One important point is that many options and domains are connected. For example, a country might be your country of birth, where you studied, where you have just visited, where your partner is from. That makes "country" or locations in general a pretty easy option to key off. In this concept, one option opens up a new set of related options, all of which increase the odds of finding a match.

Some options are clustered together. In this, if you do one thing, you probably do several other related things. Again, this boosts the odds of a coincidence match.

A high proportion of people are psychologically programmed to like making connections, and most people go out of their way to find associations. This encourages people to find a match, even if the link between options might seem slight.

One can imagine developing this theory further to consider strong and weak matches. A strong match would be a 100% connection between what is expressed by the parties as their option, such as "Did you do your MBA at XYZ school?" - "Yes! That's amazing!" A weak match is less content-specific, such as "I also did post-graduate studies". It is easier to find a match with weakly defined options, and deeply spooky on the occasions when you meet someone with a strong match.

Sales people and consultants often get training on how to prompt this matching effect. As people prefer doing business with people they can associate with, these connections become very important for potential business, and the faster and easier one can make connections the better.
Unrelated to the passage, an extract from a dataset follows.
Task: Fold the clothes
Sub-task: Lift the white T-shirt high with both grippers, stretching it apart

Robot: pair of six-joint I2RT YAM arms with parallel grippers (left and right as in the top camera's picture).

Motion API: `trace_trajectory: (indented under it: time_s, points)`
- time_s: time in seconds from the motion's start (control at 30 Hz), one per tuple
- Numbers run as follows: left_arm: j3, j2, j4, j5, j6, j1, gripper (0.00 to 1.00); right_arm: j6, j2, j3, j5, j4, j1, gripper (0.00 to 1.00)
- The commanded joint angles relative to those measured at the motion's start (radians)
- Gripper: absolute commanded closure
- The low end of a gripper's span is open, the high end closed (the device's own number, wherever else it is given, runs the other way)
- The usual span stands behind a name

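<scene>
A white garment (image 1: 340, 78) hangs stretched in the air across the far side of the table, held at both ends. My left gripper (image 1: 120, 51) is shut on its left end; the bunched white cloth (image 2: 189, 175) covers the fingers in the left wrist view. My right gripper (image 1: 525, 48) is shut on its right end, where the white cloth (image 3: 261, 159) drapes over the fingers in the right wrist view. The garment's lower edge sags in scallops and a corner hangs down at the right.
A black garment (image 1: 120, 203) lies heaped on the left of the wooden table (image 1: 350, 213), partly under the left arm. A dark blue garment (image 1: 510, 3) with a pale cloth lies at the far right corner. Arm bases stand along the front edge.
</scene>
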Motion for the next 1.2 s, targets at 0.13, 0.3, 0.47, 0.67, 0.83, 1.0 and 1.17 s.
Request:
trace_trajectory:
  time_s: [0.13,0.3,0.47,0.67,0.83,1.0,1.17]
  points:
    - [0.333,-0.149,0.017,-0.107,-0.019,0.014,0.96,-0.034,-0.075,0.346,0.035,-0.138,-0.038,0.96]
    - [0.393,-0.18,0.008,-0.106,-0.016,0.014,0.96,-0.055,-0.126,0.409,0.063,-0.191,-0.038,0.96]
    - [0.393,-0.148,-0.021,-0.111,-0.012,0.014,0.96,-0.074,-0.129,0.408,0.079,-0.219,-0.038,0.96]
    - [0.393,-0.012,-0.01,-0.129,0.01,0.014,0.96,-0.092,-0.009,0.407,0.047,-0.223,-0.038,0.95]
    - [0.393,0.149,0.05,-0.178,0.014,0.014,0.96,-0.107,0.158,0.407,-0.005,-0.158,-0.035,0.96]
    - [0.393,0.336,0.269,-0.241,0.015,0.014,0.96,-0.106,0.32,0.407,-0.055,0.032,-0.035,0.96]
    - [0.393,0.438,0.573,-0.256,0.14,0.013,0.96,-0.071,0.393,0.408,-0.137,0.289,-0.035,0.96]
In my personal experience (and I get out and talk to people a lot) the matching rate is about 35%, that being finding a match in 1 in 3 interactions. I am sure that my stats are skewed, because I like coming up with near-random-seeming options that provoke, startle and help me stand out from the crowd (it's a handy tactic). More often people stick to the basics of communication, covering classic topics of job, birth place, holidays, etc. On balance, without more research, I'd be comfortable thinking that the odds of any two people finding a match are between 15-25%.

In terms of the second version of the Coincidence Problem, which looks at a group of five people, this involves taking the probability of the first version, and doing the "birthday problem maths". The odds of any pair match being created are very high, so much so that a group of people cross-sharing will find a large number of matches.
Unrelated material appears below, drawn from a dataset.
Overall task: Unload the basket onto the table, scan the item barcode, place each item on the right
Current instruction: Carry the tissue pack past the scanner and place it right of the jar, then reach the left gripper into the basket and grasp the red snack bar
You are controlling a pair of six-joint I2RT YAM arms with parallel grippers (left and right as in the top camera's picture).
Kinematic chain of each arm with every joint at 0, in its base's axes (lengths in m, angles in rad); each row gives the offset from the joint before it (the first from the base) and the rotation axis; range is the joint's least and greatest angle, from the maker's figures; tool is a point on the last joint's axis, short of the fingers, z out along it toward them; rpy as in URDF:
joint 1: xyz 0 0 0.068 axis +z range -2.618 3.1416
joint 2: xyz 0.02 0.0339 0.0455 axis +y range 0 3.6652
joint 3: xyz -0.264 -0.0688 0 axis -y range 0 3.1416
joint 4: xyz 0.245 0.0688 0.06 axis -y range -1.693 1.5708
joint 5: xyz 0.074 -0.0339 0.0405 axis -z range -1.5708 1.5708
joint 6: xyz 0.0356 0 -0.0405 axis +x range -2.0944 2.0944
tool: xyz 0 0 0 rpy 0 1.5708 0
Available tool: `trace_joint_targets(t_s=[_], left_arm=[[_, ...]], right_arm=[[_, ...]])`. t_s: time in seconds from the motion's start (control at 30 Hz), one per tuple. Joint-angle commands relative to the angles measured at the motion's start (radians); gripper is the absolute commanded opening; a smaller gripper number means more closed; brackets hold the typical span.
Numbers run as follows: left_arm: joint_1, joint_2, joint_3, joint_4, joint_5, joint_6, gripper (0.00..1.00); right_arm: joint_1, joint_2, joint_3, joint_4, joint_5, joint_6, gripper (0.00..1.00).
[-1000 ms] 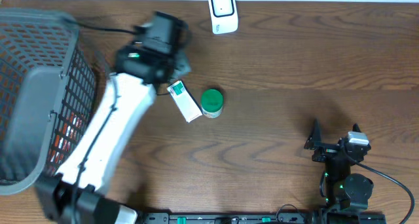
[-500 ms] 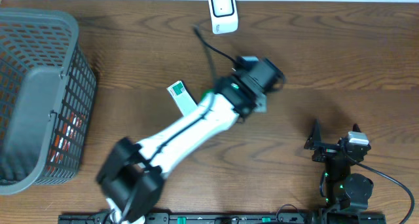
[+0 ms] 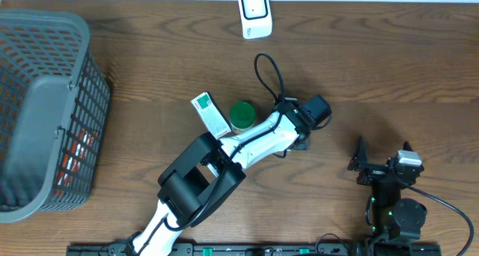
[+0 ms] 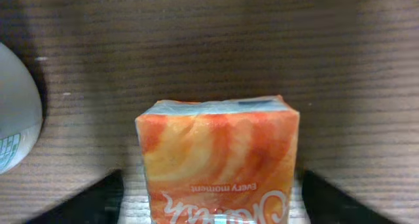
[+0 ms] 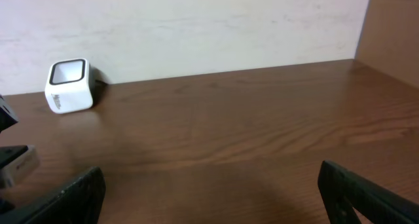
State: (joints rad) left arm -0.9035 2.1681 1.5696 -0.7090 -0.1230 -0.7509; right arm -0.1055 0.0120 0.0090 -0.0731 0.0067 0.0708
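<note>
The item, an orange plastic-wrapped pack (image 4: 219,162) printed "Every moment", rests on the wood. It fills the middle of the left wrist view. My left gripper (image 4: 211,179) straddles it with jaws open, and a thin strip of table shows between the pack and each dark finger (image 4: 98,199). From overhead the left gripper (image 3: 303,130) is mid-table and its wrist hides the pack. The white barcode scanner (image 3: 254,13) stands at the far edge, also seen as the scanner (image 5: 67,85) from the right wrist. My right gripper (image 5: 213,198) is open and holds nothing, at the near right of the table (image 3: 383,155).
A grey mesh basket (image 3: 45,106) holding more goods fills the left side. A green-and-white box (image 3: 211,115) and a green-lidded jar (image 3: 242,115) lie just left of the left gripper; the jar's white side (image 4: 16,112) shows in the left wrist view.
The left arm swung from beside the basket rightward across the table to the middle, past the jar. Its jaws have opened wide around the orange pack. The right arm stayed still.
</note>
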Motion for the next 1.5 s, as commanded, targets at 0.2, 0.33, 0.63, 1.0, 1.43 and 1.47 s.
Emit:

Where this then becomes very interesting is trying to force very weird connections being made. What are the odds that the person you are talking to has produced a movie, has dissected a brain or knows Chinese?

What you learn for your next networking event, and it is a sure-fire tactic, is that you need to share ten things with lots and lots of people. And encourage others in a group to start sharing.

The Orchid Model: Helpers

A final thought - and there is a lot more detail we could get into, but for the sake of brevity we'll chop it off here. Some people are naturally inclined to be connectors. In my work at Imaginatik on the importance of personality styles in innovation, the model I developed, called the Orchid Model, recognized that around a quarter of the population are "Helpers", social connectors.

To boost the odds of having connections made, connectors are fabulous as they open up their network of remembered contacts and possible connections for you, without requiring the effort of having to meet the non-connected folk.